Vainfas revela que a força do judaísmo, com o passar do tempo, foi cada vez mais
enfraquecendo, demonstrando-se como cultos superficiais e secretos, como cerimônias
domésticas. Segundo o autor, "até mesmo o judaísmo acabou se cristianizando, à moda
católica, nessa época, transitando de uma cultura ode letras para uma economia de
gestos".

Vainfas diz ainda que os cristãos novos, devido a obrigatoriedade exercida pelos
"verdadeiros cristãos de Lisboa", de se seguir o catolicismo, adorando imagens, criou
uma revolta muito grande, revolta que muitas vezes era manifestada com maus tratos a
imagens de santos, por exemplo, a banalização do crucifixo. Para os "verdadeiros
cristãos" os judeus eram os piores hereges, para alguns estudiosos do assunto, afirma o
autor, os atos dos cristãos novos nada mais era do que vingança.

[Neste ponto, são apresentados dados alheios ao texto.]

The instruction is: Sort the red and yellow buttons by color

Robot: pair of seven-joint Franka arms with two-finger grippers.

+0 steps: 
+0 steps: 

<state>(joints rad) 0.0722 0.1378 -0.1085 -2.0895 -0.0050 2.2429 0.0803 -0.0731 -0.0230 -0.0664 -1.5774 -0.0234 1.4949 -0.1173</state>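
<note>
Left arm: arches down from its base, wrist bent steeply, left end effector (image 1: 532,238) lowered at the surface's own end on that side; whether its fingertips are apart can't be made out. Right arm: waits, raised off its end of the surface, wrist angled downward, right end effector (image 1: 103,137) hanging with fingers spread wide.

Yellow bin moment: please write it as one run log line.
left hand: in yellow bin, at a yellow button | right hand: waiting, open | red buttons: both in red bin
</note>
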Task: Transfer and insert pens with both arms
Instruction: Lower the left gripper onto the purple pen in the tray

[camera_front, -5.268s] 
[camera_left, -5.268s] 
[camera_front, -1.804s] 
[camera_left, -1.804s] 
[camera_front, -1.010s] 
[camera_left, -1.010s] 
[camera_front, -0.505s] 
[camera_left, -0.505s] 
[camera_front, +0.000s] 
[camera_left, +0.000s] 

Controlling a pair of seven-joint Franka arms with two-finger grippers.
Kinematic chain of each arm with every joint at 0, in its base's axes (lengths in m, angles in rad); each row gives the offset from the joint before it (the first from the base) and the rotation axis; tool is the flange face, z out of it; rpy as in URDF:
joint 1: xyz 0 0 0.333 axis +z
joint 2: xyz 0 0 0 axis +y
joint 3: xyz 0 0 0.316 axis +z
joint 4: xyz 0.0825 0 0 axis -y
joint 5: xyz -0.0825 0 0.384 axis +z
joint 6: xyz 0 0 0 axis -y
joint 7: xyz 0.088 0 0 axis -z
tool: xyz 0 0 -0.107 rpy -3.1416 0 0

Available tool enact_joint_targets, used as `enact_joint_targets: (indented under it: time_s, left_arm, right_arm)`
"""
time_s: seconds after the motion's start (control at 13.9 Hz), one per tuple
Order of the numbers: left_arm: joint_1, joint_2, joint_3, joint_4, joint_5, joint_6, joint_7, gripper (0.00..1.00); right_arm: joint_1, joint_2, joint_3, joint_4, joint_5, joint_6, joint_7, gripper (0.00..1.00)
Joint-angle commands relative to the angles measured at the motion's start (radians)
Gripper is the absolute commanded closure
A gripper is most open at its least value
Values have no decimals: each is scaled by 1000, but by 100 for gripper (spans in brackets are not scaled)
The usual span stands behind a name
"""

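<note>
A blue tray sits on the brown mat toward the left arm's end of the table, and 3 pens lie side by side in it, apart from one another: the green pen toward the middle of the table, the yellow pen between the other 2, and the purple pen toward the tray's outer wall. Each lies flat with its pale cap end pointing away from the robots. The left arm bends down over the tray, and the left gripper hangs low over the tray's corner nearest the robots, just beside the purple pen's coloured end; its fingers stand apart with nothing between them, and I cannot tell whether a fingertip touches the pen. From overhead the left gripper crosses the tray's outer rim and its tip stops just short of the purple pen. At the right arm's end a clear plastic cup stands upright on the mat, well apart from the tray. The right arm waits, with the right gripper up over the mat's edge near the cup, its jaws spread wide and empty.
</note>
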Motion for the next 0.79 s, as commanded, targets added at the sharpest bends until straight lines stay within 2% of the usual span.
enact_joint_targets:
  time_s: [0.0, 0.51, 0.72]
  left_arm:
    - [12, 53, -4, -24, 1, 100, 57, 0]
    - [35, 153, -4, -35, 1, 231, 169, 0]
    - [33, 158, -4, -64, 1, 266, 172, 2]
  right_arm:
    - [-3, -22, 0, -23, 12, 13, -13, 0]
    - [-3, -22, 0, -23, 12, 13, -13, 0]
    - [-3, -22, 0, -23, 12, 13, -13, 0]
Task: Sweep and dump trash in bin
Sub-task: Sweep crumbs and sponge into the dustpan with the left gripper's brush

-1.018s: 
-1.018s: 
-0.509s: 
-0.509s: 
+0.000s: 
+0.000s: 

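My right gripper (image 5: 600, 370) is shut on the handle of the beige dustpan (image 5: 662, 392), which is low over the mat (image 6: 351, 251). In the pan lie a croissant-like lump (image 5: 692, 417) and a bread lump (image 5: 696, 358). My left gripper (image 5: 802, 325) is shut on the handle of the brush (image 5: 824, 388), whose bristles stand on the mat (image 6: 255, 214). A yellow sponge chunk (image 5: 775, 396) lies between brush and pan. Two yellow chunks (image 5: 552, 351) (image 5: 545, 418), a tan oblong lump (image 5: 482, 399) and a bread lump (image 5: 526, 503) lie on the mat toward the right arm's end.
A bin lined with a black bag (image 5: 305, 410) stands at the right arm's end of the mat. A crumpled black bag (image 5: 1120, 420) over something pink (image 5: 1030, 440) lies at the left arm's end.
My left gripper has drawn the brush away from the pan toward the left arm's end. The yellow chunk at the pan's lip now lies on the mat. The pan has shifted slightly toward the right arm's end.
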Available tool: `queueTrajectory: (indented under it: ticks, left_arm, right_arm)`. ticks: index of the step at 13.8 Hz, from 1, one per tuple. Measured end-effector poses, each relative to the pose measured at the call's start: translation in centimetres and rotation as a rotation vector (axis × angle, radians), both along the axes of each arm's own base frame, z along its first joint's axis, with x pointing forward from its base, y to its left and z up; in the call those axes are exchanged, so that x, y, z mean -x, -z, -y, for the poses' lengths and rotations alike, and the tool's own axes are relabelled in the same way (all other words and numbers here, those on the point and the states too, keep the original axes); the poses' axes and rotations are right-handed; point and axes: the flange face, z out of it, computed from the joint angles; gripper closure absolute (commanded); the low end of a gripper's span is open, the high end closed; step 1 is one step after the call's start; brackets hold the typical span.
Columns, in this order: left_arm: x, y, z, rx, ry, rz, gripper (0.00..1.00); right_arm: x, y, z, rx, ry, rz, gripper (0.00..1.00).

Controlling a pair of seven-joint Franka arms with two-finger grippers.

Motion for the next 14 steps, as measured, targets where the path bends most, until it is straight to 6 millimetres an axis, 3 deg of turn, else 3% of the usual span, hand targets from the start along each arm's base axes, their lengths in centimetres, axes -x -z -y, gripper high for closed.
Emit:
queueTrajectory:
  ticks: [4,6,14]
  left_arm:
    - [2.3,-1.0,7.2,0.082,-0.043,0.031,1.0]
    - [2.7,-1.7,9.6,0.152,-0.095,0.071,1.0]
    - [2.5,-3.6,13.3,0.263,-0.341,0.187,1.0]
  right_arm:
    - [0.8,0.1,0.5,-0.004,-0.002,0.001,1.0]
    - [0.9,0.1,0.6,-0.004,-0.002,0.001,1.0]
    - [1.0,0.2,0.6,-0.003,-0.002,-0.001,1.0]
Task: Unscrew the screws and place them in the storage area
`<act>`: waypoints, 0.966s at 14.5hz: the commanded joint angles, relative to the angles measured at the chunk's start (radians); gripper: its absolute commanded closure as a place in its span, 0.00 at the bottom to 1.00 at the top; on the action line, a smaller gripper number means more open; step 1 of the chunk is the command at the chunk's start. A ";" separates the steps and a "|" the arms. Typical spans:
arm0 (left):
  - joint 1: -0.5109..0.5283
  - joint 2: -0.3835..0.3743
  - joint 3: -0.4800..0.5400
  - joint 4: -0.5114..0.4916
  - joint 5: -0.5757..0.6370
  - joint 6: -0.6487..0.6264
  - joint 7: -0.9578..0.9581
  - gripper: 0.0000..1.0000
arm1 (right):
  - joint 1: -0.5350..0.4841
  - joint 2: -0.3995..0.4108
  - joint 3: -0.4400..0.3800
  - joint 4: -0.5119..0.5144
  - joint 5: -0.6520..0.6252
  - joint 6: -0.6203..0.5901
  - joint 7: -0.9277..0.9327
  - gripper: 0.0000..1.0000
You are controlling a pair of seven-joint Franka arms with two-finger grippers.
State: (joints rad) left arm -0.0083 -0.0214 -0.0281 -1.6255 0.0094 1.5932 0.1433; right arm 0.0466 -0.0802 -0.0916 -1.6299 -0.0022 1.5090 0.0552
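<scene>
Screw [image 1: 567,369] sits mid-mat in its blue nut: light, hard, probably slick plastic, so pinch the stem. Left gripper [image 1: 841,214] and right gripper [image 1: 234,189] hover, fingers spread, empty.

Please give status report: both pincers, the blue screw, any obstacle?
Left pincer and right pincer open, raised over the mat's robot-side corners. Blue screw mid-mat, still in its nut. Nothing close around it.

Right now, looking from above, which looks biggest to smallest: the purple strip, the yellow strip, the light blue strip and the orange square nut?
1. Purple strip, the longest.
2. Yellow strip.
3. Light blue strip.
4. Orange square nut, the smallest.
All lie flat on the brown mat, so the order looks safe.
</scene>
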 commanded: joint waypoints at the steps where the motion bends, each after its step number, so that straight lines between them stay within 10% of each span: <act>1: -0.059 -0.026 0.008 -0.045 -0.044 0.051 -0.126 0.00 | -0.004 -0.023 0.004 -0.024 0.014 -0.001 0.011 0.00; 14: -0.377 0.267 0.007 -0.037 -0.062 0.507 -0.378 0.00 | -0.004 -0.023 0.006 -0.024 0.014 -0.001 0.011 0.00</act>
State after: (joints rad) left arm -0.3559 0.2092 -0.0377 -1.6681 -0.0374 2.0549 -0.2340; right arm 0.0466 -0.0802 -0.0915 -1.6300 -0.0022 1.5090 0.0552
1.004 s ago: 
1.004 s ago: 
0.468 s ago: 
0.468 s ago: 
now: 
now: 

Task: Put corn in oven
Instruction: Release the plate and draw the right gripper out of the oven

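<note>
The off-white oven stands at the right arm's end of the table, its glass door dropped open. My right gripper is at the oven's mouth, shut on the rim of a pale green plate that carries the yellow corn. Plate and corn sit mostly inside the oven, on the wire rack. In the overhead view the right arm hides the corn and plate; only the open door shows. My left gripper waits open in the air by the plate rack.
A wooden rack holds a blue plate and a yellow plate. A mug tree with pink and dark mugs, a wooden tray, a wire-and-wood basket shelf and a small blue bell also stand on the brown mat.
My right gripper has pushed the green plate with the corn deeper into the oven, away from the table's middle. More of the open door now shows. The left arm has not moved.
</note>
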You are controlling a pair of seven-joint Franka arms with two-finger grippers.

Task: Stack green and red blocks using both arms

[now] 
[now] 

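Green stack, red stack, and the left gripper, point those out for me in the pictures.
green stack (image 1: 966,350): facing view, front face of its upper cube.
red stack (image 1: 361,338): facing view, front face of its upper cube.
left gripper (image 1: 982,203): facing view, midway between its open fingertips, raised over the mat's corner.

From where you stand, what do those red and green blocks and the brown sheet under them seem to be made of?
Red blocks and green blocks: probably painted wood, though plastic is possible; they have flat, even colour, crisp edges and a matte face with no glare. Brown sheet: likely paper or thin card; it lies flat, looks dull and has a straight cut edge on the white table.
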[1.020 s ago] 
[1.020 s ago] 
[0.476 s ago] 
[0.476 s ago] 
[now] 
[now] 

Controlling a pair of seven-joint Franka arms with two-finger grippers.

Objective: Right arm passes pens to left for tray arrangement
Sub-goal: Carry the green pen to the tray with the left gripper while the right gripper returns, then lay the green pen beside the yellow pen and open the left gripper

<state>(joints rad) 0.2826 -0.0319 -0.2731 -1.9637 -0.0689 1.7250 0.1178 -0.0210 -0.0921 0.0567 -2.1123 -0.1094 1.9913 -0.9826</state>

Contudo, a vida cotidiana dos colonos no novo mundo não fora nada tranqüila, muito
pelo contrário, seja os cristãos novos, seja os inacianos, todos viveram momentos de
angústia e indefinições, momentos de constante contato com as dificuldades ora
elaboradas por seus costumes, ora por seus inimigos de religião. A verdade é que tanto o
céu com o inferno eram atingidos com extrema facilidade, diante de tantas dificuldades
no dia -- a dia, os pedidos para santos e derivados eram inúmeros, bastava que um
destes pedidos não fossem atendidos para o espírito de rebeldia se manifestar contra os
ícones da fé católica cristã.

Referência bibliográfica:

VAINFAS, Ronaldo, A heresia dos índios -- catolicismo e rebeldia no Brasil Colonial,


São Paulo: Companhia das Letras, 1995.

SOUZA, Luciana Beatriz, Vainfas Ronaldo, Brasil de todos os santos, coleção:


"Descobrindo o Brasil", Jorge Zahar, Rio de Janeiro, 2000.